The Bearer Of Bad News
When I was a freshman in college I took a class in the History of Communication, for which I read The End of Childhood by media ecologist (that’s what the studiers of media call themselves, or did in 1983) Neil Postman. The thesis of the book was that ever since Guttenberg’s infernal machine, “childhood” has been gradually eroding because more and more often kids know as much about the world as adults. For some reason this was bad, but I can’t remember why. According to Postman, the invention of computers and VCRs only hastened this erosion. As it happened, our own media ecologist knew Mr. Postman and asked him to speak to us about the book. This would be the very first time that I ever read a book and subsequently met the author. It was kind of exciting. My neighbor in class that day was very excited. He loved the book. He was an aspiring singer/songwriter but The Disappearance of Childhood spoke to him.
In came Postman. He sat at a table in the front of the class and seemed to enjoy being the center of attention—a feeling I was in no position to judge. He elaborated on what he had written in the book. This was sort of interesting. I remember thinking, “Sure enough. He sounds just like the book.”
Then Postman began to expand on his thesis. Things, he told us, were bad and getting worse. No one had manners anymore, which I guess was the VCR’s fault. I couldn’t bear this kind of grouchy-old-man State Of The Union and told him, in so many words, that he was full of it, that there were surely people in the 1940’s who cursed at baseball games and called the players names. I was reminded that I was not alive in 1940 so my opinion on the matter was void. He officially lost me at this point.
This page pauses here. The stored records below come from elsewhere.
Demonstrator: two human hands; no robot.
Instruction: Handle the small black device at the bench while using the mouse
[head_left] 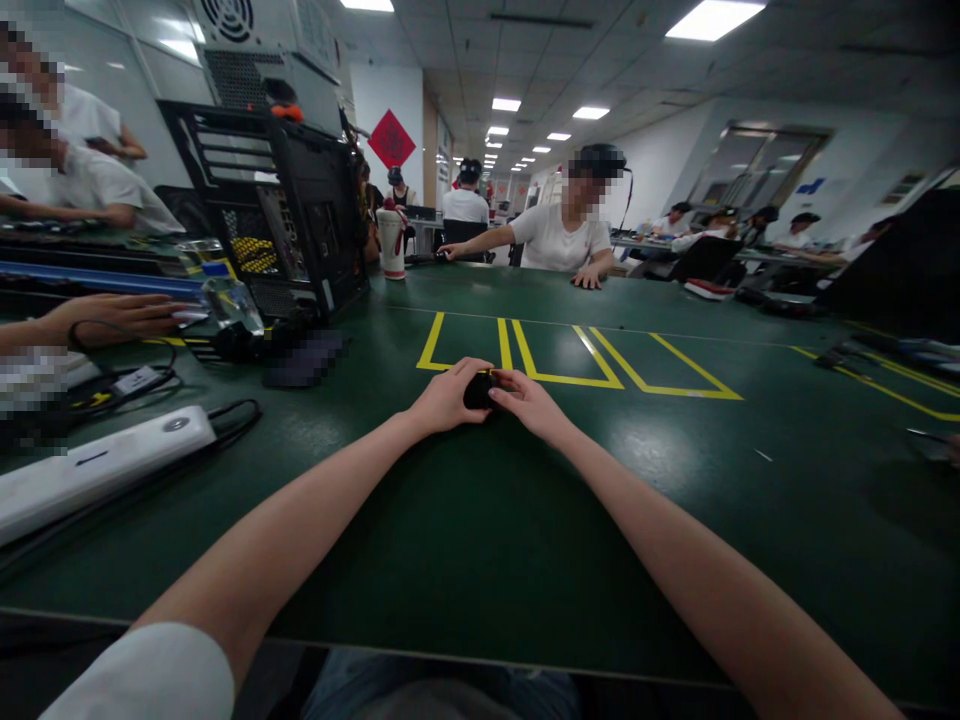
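Note:
Both of my arms reach forward over the green table [465,540]. My left hand [448,396] is closed around a small black object [478,392], rounded in outline; its exact kind is too dark to make out. From the other side, the fingertips of my right hand [529,402] touch the same black object. The hands meet just in front of the yellow tape outlines [570,380] on the tabletop. My fingers hide part of the object.
To the left are a white power strip [105,470], cables, a clear bottle [229,300] and an open black computer case [300,215]. A white cup [391,240] stands behind. A co-worker [566,235] sits across the table; another person's hand [124,318] rests at left.

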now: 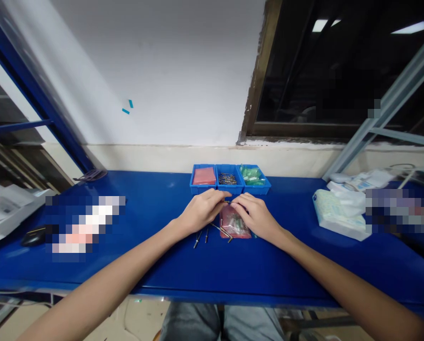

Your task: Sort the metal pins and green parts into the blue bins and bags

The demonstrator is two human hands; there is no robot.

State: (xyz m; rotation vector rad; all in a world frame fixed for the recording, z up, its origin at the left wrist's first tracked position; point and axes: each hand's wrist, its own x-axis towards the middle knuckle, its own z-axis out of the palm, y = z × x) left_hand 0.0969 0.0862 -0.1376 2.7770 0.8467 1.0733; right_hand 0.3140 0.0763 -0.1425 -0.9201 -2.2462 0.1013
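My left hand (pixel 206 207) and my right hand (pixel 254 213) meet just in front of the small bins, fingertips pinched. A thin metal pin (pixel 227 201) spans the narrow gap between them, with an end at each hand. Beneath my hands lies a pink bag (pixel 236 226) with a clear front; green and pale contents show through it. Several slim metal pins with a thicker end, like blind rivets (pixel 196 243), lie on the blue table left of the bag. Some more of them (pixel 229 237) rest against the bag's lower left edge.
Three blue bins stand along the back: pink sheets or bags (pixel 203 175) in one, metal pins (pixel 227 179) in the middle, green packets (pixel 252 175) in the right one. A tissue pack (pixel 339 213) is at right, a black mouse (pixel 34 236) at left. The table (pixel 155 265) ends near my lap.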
It only got worse after this. Maybe I started it. Postman seemed emboldened by our exchange and went on—gratuitously, I thought—to explain that popular music was not helping the situation at all. The class, made up entirely of under-30’s who had grown up listening to almost nothing but popular music, whose childhoods’ and adolescences’ were scored by the likes of The Beatles, Led Zeppelin, and Michael Jackson, began to squirm. None of them were squirming more than my neighbor. Postman, smiling the smile of a man happy to deliver shocking news, went on to say that he did not allow his children to listen to Rock & Roll in the house, that if they wanted music they could listen to Brahms, Bach, or Beethoven.
My neighbor began to sputter. “How can you say that?” he shouted. Our professor tried to calm the situation by informing Postman that my neighbor was a musician himself, but Postman didn’t care. He kept on about the depravity and pointless of popular music, as if he had been waiting years to tell a classroom full of young people that their music stank. My neighbor looked like he was going to cry. “I loved your book!” he said. “I thought it was great.”
And then the class was over. We couldn’t wait to get out. But my neighbor wasn’t done. I can still see him in my imagination, imploring Postman over the din of exiting students to consider listening to The Police, that their latest album was based on a theory of Carl Jung’s, and if he would just—
I sprinted from the room, out into the quadrangle where everyone’s opinion was equal.